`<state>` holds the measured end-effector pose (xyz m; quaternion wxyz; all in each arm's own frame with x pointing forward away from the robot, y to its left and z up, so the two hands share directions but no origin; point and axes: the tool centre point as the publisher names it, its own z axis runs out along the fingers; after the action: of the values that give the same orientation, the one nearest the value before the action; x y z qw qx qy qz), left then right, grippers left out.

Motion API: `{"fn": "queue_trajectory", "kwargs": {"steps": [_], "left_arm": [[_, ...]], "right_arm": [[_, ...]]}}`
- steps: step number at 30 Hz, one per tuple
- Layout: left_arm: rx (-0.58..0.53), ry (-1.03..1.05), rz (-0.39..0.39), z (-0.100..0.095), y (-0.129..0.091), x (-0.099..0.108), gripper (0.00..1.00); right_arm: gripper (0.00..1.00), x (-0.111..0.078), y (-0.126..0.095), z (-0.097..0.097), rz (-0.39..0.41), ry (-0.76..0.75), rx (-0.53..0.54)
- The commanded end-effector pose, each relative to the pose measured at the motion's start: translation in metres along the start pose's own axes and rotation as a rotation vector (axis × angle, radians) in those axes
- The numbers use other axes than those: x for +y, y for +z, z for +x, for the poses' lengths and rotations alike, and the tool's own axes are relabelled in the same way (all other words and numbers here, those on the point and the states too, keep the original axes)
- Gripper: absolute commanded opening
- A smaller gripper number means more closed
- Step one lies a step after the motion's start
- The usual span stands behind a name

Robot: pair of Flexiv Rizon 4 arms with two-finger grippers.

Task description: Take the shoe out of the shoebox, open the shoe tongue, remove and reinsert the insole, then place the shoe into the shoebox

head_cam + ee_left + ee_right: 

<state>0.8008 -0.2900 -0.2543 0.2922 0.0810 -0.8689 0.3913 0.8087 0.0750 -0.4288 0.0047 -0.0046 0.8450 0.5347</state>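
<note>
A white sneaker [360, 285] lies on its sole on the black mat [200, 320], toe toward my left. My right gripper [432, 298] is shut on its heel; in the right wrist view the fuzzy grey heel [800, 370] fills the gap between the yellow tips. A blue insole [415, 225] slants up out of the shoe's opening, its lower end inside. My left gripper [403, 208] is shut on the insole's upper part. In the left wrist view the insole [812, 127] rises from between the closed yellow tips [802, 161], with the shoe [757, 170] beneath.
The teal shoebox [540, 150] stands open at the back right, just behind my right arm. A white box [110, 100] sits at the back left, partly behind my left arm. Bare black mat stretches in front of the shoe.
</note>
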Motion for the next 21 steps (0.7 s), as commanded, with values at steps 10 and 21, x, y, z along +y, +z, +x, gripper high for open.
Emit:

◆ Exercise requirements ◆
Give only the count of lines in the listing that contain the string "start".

◆ Solution below ◆
2